# 6a.4.3 - Steps in Conducting a Hypothesis Test for $p$

6a.4.3 - Steps in Conducting a Hypothesis Test for $p$

## Six Steps for One-Sample Proportion Hypothesis Test

### Steps 1-3

Let's apply the general steps for hypothesis testing to the specific case of testing a one-sample proportion.

Step 1: Set up the hypotheses and check conditions.

$np_0\ge 5$ and $n(1−p_0)≥5$

One Proportion Z-test Hypotheses

Left-Tailed
$H_0\colon p=p_0$
$H_a\colon p<p_0$
Right-Tailed
$H_0\colon p=p_0$
$H_a\colon p>p_0$
Two-Tailed
$H_0\colon p=p_0$
$H_a\colon p\ne p_0$

Step 2: Decide on the level of significance $\boldsymbol{(\alpha)}$.

Step 3: Calculate the test statistic.

One Proportion Z-test: $z^*=\dfrac{\hat{p}-p_0}{\sqrt{\frac{p_0(1-p_0)}{n}}}$

The first few steps (Step 1 - Step 3) are exactly the same as the rejection region or p-value approach. The next part will discuss steps 4 - 6 for both approaches.
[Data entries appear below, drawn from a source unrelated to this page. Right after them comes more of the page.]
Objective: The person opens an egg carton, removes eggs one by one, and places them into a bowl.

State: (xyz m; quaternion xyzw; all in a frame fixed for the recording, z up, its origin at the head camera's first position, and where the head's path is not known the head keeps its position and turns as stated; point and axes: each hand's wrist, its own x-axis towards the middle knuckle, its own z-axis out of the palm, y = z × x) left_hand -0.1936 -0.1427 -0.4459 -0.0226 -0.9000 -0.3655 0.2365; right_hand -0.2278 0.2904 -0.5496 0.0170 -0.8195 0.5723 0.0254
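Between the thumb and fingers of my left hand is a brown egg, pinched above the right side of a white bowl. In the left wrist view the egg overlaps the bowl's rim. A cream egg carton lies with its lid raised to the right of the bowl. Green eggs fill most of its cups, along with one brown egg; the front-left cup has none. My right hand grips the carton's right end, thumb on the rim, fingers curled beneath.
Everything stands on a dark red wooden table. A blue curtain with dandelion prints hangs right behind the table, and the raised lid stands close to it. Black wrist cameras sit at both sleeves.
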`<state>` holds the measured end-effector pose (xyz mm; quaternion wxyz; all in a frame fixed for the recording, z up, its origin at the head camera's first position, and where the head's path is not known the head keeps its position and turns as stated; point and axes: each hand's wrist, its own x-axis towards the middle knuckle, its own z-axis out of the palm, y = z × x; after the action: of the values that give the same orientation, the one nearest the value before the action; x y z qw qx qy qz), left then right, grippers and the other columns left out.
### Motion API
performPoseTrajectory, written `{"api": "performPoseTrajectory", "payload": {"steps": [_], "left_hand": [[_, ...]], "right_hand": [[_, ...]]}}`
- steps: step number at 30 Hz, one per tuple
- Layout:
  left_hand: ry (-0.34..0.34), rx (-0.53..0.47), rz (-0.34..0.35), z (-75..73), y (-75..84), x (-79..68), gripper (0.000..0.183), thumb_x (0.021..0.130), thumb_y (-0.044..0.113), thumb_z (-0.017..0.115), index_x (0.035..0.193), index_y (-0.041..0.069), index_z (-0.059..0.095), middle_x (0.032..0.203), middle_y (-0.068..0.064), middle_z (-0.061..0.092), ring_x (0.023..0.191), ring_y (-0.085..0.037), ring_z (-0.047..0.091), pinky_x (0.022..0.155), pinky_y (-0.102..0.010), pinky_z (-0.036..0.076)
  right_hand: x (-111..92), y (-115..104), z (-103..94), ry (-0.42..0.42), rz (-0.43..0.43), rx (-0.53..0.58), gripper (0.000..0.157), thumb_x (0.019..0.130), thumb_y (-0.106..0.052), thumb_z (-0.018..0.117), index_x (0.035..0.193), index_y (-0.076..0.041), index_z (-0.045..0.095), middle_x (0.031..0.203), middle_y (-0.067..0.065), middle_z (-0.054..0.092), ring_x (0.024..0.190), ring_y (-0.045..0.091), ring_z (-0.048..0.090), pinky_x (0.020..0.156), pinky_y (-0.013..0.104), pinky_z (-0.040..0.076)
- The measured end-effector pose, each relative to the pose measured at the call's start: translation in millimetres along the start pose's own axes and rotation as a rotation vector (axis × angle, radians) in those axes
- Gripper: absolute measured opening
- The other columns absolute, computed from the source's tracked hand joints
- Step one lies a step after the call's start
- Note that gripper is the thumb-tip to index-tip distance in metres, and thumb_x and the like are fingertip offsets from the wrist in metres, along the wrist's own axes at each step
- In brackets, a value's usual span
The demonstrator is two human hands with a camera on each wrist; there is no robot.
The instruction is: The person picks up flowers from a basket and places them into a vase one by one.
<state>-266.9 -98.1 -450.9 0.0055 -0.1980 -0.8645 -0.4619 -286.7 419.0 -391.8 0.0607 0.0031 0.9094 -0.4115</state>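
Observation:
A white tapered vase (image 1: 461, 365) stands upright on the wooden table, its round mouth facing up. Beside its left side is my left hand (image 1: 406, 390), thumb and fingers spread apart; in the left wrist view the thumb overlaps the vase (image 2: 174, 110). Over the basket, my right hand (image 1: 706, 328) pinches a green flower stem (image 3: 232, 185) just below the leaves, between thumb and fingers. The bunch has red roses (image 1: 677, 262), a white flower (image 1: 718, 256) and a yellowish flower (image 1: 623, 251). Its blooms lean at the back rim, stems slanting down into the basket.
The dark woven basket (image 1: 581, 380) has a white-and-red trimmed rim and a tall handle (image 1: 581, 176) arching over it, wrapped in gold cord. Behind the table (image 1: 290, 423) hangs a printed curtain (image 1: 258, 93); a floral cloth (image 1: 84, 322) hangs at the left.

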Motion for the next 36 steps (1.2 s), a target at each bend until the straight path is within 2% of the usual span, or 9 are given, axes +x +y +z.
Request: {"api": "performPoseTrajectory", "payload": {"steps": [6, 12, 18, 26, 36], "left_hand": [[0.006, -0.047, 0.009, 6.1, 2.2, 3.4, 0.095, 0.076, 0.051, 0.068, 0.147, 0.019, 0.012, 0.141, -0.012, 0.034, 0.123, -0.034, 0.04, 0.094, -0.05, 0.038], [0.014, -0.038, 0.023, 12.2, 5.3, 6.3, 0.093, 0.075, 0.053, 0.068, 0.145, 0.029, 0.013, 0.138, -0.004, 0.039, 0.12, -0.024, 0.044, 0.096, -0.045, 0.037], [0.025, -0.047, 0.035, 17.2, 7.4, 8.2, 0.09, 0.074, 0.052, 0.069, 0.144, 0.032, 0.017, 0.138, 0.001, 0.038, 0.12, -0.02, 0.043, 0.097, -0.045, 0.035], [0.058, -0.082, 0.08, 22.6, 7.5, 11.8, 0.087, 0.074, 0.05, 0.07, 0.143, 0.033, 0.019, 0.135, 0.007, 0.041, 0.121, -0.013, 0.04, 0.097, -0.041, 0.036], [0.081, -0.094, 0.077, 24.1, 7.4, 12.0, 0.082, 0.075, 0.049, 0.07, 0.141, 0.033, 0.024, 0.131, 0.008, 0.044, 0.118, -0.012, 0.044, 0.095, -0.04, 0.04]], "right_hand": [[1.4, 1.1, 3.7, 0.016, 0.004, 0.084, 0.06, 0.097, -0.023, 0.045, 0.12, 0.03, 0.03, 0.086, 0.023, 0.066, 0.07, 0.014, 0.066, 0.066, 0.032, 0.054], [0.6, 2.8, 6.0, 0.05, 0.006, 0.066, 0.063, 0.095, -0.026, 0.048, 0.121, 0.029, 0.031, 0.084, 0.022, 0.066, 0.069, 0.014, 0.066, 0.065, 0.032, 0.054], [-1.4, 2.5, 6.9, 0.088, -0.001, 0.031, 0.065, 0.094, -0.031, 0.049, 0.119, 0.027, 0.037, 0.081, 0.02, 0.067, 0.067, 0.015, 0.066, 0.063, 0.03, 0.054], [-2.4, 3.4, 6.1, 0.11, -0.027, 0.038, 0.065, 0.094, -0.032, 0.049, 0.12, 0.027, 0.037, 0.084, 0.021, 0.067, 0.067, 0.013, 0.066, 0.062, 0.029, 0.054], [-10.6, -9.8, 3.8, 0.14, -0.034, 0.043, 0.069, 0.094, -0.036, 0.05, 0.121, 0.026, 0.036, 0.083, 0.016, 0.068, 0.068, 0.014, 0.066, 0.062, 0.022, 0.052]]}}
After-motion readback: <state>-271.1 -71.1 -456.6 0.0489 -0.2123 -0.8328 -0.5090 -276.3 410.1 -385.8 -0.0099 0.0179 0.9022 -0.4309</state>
## Rejection Region Approach

### Steps 4-6

Step 4: Find the appropriate critical values for the tests. Write down clearly the rejection region for the problem.

#### Two-Tailed Test

View the critical values and regions with an $\alpha=.05$.

Step 5: Make a decision about the null hypothesis.
Check to see if the value of the test statistic falls in the rejection region. If it does, then reject $H_0$ (and conclude $H_a$). If it does not fall in the rejection region, do not reject $H_0$.
Step 6: State an overall conclusion.

## P-Value Approach

### Steps 4-6

Step 4: Compute the appropriate p-value based on our alternative hypothesis.
Left-Tailed
$P(Z \le z^*)$
Right-Tailed
$P(Z\ge z^*)$
Two-Tailed
$2$ x $P(Z \ge |z^*|)$
Step 5: Make a decision about the null hypotheses.
If the p-value is less than the significance level, then reject the null hypothesis. If the p-value is greater than the significance level, fail to reject the null hypothesis.
Step 6: State an overall conclusion.
Note! Recall that the P-value is a probability of obtaining a value of the test statistic or a more extreme value of the test statistic assuming that the null hypothesis is true.
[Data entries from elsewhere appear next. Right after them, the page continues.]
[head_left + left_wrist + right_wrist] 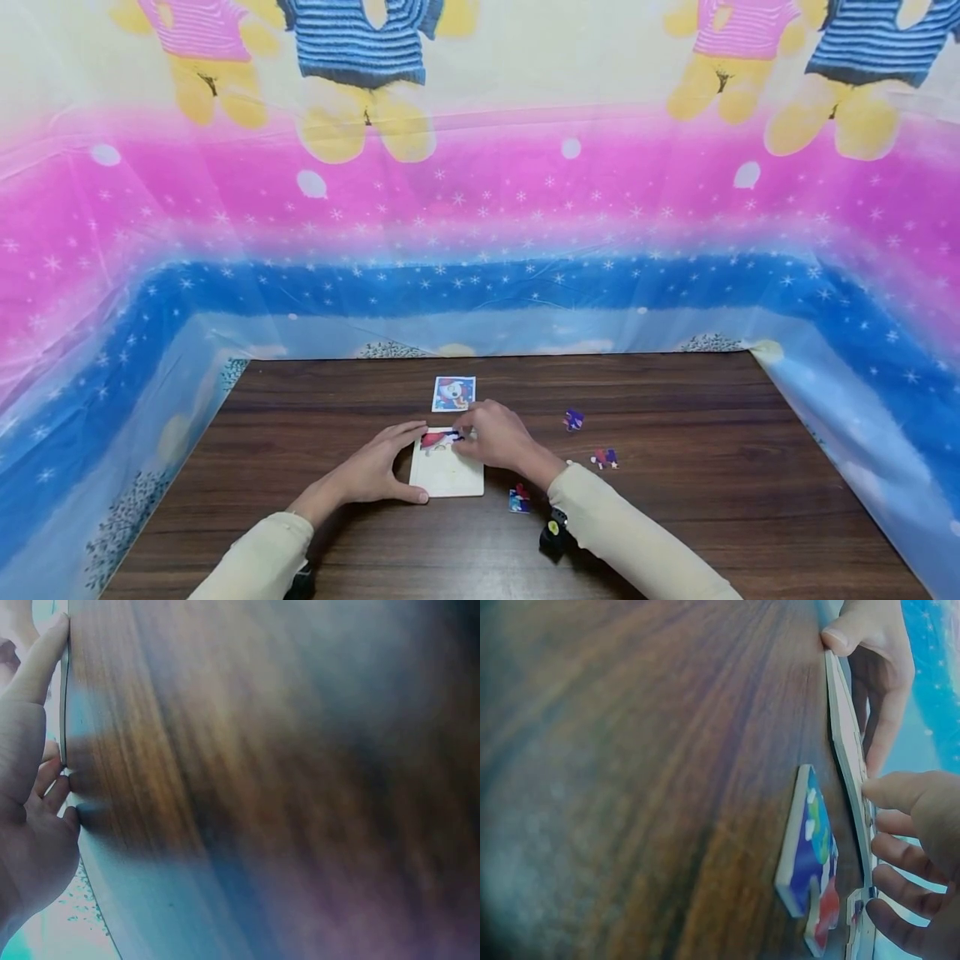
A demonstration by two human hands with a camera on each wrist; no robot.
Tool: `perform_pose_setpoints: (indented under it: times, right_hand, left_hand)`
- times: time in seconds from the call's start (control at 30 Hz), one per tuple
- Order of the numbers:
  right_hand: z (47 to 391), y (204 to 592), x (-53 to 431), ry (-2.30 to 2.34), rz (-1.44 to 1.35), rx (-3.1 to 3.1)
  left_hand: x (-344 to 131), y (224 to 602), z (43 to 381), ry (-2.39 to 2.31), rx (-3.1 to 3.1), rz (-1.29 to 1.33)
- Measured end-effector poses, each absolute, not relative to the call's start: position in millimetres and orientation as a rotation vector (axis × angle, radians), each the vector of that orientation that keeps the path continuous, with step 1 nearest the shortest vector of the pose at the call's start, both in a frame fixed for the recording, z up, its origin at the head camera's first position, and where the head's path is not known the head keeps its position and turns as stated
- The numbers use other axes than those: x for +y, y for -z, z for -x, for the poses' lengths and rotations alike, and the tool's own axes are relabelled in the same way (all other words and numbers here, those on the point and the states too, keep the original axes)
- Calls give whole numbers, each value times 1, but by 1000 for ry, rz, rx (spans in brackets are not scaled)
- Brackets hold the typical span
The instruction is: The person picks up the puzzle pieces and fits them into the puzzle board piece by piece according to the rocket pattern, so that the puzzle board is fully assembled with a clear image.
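A pale wooden puzzle tray (447,477) lies on the table, with red and white picture pieces (432,442) along its far side. My left hand (378,467) holds the tray's left side, thumb at the near corner and fingers at the far one; the left wrist view shows the thumb (46,660) along the edge. Over the tray's far right part, my right hand (495,435) has thumb and fingers around a dark purple puzzle piece (456,435), mostly hidden by them. In the right wrist view its fingertips touch the tray (847,742).
A small picture card (453,394) of a white character lies beyond the tray. Loose jigsaw pieces lie to the right: a purple piece (573,419), a red and purple piece (604,458), and a blue and red piece (519,498) under the right forearm. A patterned curtain (480,292) borders the brown table (675,517).
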State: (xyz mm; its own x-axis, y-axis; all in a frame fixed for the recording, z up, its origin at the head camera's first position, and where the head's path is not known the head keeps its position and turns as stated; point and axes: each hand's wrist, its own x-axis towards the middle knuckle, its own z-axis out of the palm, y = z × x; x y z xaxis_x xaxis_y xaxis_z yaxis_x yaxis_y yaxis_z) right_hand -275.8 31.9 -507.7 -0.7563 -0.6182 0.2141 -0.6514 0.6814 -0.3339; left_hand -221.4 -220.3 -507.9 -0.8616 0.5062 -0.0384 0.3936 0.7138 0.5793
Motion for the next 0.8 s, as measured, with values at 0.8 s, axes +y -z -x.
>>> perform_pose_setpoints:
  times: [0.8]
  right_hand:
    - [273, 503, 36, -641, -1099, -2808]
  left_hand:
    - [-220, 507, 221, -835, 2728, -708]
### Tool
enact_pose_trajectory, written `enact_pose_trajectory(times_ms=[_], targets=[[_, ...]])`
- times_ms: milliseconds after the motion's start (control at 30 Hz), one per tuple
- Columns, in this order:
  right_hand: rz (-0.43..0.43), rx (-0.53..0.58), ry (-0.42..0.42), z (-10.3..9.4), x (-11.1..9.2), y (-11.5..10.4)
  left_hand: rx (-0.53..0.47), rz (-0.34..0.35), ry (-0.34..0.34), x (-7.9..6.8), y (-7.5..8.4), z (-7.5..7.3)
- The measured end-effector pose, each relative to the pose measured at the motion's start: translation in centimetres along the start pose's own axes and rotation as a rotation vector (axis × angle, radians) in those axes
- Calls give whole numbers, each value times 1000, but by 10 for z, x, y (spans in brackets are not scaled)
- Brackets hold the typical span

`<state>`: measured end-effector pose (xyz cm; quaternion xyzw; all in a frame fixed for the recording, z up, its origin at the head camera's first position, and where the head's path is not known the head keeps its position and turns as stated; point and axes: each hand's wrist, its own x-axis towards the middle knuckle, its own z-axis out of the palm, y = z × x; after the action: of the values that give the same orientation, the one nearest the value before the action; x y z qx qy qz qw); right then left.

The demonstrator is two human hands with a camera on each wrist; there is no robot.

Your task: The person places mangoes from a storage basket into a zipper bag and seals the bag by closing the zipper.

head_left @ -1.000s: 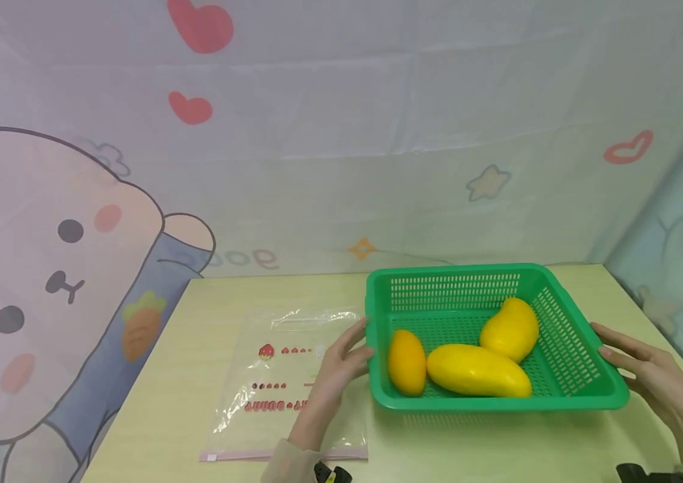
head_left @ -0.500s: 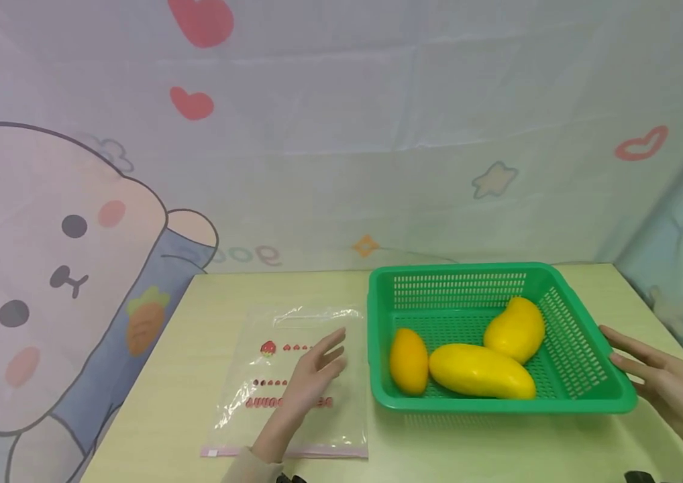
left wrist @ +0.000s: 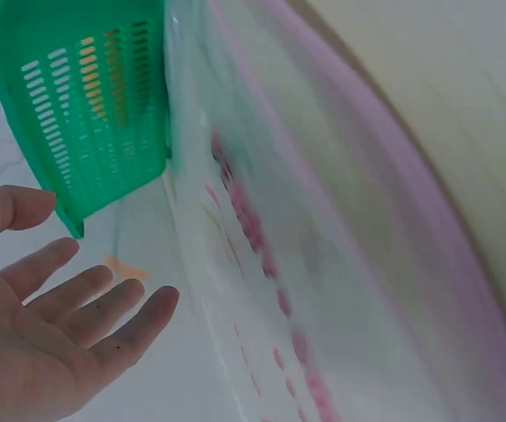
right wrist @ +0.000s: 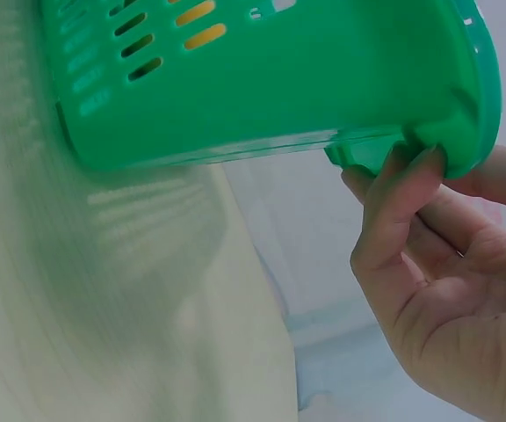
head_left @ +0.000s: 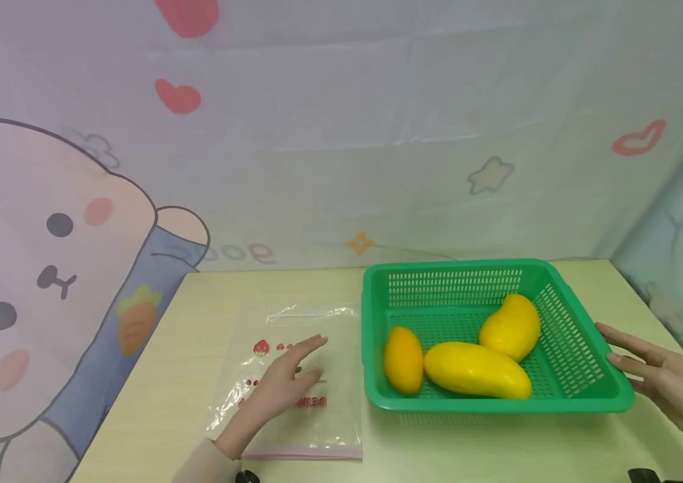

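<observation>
Head view, green basket [head_left: 498,405], rectangular, slotted

Cartoon backdrop [head_left: 329,134] behind pale table [head_left: 175,369]

Fingers of the left hand [head_left: 278,386] blocked part of the red print on the clear bag [head_left: 341,429] from my remote head feed; the left wrist view gave me only blurred lettering. At right, the rim of the green basket [head_left: 495,404] partly hid the right hand [right wrist: 446,290]. Both wrist views cropped the basket, leaving me slivers of yellow fruit [head_left: 477,371]. Far left, the edge cut off a cartoon animal [head_left: 15,268].
</observation>
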<state>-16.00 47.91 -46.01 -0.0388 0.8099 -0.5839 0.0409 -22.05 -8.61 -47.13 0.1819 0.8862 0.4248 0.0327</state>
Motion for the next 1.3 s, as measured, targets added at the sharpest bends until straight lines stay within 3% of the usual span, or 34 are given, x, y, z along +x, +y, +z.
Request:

## Example 6-5: Penn State Students from Pennsylvania Referring back to example 6-4. Say we take a random sample of 500 Penn State students and find that 278 are from Pennsylvania. Can we conclude that the proportion is larger than 0.5 at a 5% level of significance?

Conduct the test using both the rejection region and p-value approach.

Step 1: Set up the hypotheses and check conditions.

Set up the hypotheses. Since the research hypothesis is to check whether the proportion is greater than 0.5 we set it up as a one (right)-tailed test:

$H_0\colon p=0.5$ vs $H_a\colon p>0.5$

Can we use the z-test statistic? The answer is yes since the hypothesized value $p_0$ is $0.5$ and we can check that: $np_0=500(0.5)=250 \ge 5$ and $n(1-p_0)=500(1-0.5)=250 \ge 5$

Step 2: Decide on the significance level, $\alpha$.

According to the question, $\alpha= 0.05$.

Step 3: Calculate the test statistic:

\begin{align} z^*&= \dfrac{0.556-0.5}{\sqrt{\frac{0.5(1-0.5)}{500}}}\\z^*&=2.504 \end{align}

#### Rejection Region Approach

Step 4: Find the appropriate critical values for the test using the z-table. Write down clearly the rejection region for the problem.

We can use the standard normal table to find the value of $Z_{0.05}$. From the table, $Z_{0.05}$ is found to be $1.645$ and thus the critical value is $1.645$. The rejection region for the right-tailed test is given by:

$z^*>1.645$

Step 5: Make a decision about the null hypothesis.

The test statistic or the observed Z-value is $2.504$. Since $z^*$ falls within the rejection region, we reject $H_0$.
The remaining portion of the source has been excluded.